The Federal Reserve’s (Fed) war on inflation is suppressing the price of Bitcoin, says Bitfury CEO Brian Brooks.
According to the Bitfury boss, traders do not perceive BTC as a great hedge against inflation during periods of extreme fiscal tightening. For that reason hodlers can expect the price of BTC to stay relatively low at least in the short term.
In a short but pointed interview with CNBC on Aug. 29, Brooks also criticized the SEC for its litigious handling of the crypto industry, saying that regulators need to “get serious” and offer proper guidance rather than going to the courts.

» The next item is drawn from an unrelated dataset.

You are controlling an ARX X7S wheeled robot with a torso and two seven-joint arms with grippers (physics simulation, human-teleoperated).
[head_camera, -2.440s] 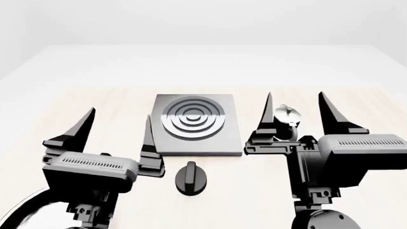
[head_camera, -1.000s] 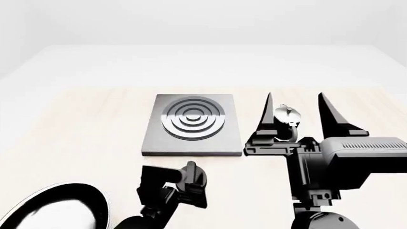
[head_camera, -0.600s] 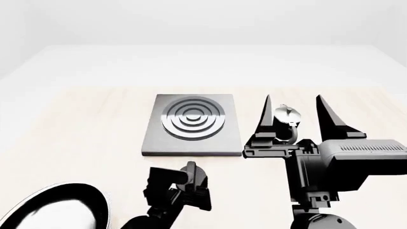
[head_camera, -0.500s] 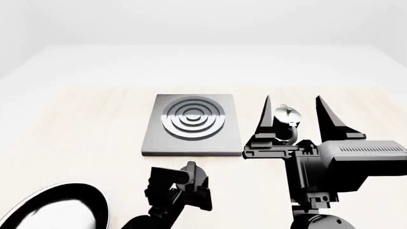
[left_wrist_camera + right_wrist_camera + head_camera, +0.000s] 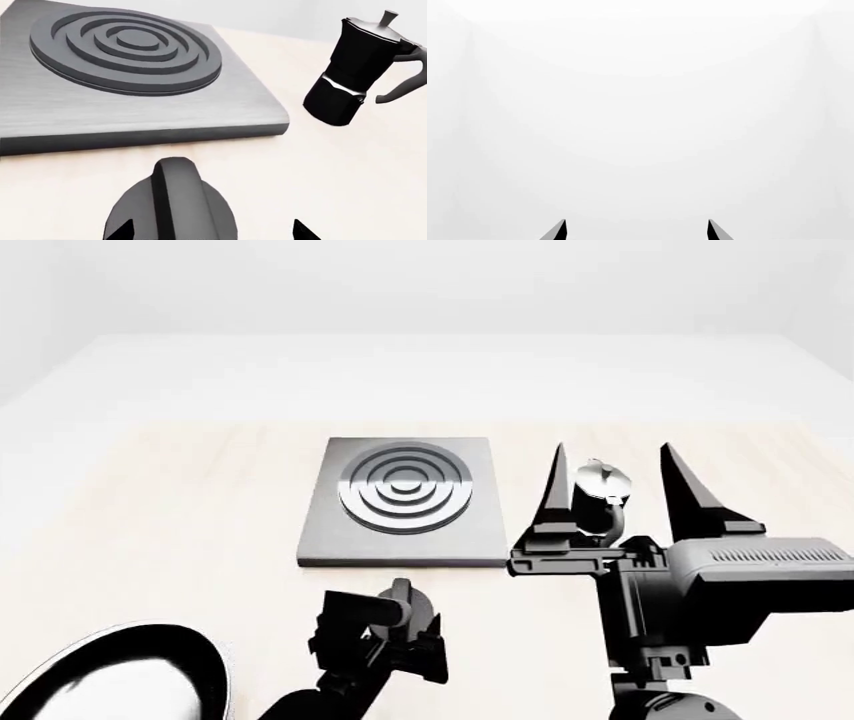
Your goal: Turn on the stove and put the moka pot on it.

U.S. inflation is currently at 8.5%, down very slightly from its recent 40-year high of 9.1% in July, but still well above the target rate of 2%. Until recently, widespread opinion in the cryptosphere was that deflationary assets such as Bitcoin would perform well in such a high inflationary environment.
However, in recent months that theory has been put to the test and found wanting. The price of Bitcoin today is hovering around the $20,000 mark, down 60% from just a year ago.
According to Brooks, the Fed’s aggressive response to high inflationary pressures has chilled the market.
“We have talked about the idea that bitcoin is an inflation hedge,” Brooks told CNBC. “The more the market expects tough policy from the Fed, the more people think the Fed is going to keep an aggressive posture, and that would tend to harm Bitcoin.”
Since the start of the year the Fed has pursued a policy of aggressive financial tightening, increasing the cost of borrowing through interest rates. At the start of 2022 interest rates were near zero. The Fed increased interest rates by 0.25% in March, 0.50% in May, 0.75% in June and 0.75% in July. In total rates have been raised by 2.25% since the start of the year.
Another reason for Bitcoin’s perceived underperformance may be due to the type of inflation that the current market faces. According to Steven Lubka of Swan Bitcoin, BTC only performs well in inflationary environments caused by the devaluation of currency, or in layman’s terms – money printing. Right now the bulk of inflation is being driven by supply chain disruption and the scarcity of essential commodities such as wheat and oil.
Get serious guys
While Brooks did not exactly mince his words with regards to the Fed and its economic policies, the greater part of his ire seemed reserved for the Securities and Exchange Commission (SEC).
Brooks was especially annoyed by the SEC’s approach to regulation in the cryptosphere which is light on actionable guidance and heavy on litigation. That has also harmed Bitcoin and the wider market.
“Regulation does not mean suing people, and the approach the SEC has had for the last couple of years has been to not tell anybody what the rules are in advance but to sue people after they’ve launched a project, started a company, or listed a token, and then caused people to infer what the rules were later. That’s not a good thing, and so at some point congress and the regulators need to get serious about telling people, ‘what is the speed limit on the crypto highway?’” said Brooks.
Brooks’ words seem to echo similar statements from Superintendent Adrienne A. Harris of the New York State Department of Financial Services (DFS). In June Harris, a savvy political operator who has stated her intention to work towards a fairer crypto regulatory landscape, went on the record to state, “We should have transparency about what the rules of the road are,” steering away from “regulation by enforcement.”
Should such an environment ever be fostered, Brooks would not be the only member of the crypto community to celebrate. For now, the guesswork continues.